= Beginning of Section =

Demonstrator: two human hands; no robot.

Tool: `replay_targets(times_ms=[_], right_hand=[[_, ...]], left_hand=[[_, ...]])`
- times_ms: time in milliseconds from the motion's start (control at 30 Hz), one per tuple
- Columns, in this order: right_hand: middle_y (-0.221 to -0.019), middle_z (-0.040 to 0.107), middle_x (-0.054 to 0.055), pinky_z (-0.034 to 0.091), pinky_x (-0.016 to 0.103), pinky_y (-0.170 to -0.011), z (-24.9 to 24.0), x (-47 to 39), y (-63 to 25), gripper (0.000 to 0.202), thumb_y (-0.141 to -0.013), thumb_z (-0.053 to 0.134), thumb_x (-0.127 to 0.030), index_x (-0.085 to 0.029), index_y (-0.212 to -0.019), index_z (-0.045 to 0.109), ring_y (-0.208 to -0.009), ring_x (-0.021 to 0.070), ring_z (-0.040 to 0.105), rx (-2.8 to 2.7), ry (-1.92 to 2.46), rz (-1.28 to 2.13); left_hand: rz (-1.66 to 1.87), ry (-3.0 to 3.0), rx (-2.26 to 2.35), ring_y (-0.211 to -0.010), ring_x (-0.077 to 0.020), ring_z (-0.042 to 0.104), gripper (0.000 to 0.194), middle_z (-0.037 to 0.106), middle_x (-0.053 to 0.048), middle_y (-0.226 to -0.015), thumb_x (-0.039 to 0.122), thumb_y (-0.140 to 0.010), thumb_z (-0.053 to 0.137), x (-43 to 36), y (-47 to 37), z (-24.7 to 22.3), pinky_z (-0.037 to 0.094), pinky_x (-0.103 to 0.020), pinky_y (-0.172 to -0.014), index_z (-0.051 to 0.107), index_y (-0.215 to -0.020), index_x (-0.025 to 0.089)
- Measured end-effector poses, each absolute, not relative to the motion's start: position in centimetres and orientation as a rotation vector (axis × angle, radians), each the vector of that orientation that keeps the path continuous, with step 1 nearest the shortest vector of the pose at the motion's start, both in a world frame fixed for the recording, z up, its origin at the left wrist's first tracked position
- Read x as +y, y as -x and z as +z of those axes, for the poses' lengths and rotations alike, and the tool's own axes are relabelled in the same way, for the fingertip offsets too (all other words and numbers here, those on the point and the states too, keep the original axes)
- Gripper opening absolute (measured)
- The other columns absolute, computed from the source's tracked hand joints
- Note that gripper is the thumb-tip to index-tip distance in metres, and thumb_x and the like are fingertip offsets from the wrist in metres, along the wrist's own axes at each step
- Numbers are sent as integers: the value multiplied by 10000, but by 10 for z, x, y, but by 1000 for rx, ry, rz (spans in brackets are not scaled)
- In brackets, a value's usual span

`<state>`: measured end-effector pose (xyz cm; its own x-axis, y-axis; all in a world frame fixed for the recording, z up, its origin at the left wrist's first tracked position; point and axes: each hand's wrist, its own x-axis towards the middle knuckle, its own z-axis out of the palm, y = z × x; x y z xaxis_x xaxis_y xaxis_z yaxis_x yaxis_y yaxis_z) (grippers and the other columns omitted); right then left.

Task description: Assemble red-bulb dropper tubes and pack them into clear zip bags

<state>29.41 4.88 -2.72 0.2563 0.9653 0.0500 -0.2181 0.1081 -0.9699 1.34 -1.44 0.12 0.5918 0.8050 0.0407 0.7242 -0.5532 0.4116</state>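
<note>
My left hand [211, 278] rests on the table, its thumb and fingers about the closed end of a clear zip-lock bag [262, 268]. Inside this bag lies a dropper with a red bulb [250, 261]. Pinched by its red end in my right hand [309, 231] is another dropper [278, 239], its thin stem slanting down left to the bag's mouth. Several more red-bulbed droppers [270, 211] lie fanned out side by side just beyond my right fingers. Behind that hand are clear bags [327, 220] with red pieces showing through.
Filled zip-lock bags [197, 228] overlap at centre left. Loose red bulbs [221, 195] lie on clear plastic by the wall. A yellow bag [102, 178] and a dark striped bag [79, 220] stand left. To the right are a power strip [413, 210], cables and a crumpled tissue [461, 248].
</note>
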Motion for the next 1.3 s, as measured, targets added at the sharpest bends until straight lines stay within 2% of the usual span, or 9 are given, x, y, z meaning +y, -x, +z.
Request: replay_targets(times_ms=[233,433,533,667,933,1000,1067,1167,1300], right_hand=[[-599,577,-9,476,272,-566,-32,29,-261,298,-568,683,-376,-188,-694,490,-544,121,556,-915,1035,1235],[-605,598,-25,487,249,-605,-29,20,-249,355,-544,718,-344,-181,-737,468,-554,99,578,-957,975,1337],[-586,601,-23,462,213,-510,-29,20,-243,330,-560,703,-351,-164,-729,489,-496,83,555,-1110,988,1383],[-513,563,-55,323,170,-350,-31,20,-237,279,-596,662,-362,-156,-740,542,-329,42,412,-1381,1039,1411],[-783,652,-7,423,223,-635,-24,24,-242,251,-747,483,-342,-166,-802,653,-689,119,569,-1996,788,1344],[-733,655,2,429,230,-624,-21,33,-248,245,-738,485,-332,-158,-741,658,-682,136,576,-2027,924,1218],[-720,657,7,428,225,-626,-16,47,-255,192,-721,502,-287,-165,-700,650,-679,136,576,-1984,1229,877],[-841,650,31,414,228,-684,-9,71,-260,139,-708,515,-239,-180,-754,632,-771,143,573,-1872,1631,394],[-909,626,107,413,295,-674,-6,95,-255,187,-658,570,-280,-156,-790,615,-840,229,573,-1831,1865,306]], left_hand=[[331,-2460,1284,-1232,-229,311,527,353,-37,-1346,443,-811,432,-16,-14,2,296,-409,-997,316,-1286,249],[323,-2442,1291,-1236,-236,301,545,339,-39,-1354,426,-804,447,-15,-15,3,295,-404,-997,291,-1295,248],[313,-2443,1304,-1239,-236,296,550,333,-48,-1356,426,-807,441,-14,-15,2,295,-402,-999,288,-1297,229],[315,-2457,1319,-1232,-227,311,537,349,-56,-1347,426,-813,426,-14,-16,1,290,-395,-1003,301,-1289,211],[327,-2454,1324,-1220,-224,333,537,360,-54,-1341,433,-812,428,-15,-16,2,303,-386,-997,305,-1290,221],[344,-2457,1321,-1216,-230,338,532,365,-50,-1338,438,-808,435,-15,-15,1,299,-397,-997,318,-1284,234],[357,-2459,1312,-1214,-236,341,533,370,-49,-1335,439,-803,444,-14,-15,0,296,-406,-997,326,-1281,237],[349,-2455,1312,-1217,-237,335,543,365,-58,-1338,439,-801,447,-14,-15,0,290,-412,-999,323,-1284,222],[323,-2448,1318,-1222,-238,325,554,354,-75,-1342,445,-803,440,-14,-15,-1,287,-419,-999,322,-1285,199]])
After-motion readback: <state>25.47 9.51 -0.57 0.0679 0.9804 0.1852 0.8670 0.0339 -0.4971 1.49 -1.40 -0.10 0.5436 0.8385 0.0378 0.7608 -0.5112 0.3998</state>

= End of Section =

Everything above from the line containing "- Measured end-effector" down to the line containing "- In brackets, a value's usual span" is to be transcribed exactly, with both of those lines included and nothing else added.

**Solved problem**.
- Measured end-effector poses, each absolute, not relative to the motion's start: position in centimetres and orientation as a rotation vector (axis × angle, radians), each the vector of that orientation that keeps the path continuous, with step 1 nearest the shortest vector of the pose at the motion's start, both in a world frame fixed for the recording, z up, its origin at the left wrist's first tracked position
- Read x as +y, y as -x and z as +z of those axes, for the poses' lengths and rotations alike, and the tool's own axes are relabelled in the same way, for the fingertip offsets too (all other words and numbers here, those on the point and the states too, keep the original axes)
- Gripper opening absolute (measured)
- The other columns absolute, computed from the source's tracked hand joints
- Note that gripper is the thumb-tip to index-tip distance in metres, and thumb_x and the like are fingertip offsets from the wrist in metres, along the wrist's own axes at each step
- Numbers are sent as integers: the value multiplied by 10000, but by 10 for z, x, y, but by 1000 for rx, ry, rz (spans in brackets are not scaled)
- In brackets, a value's usual span

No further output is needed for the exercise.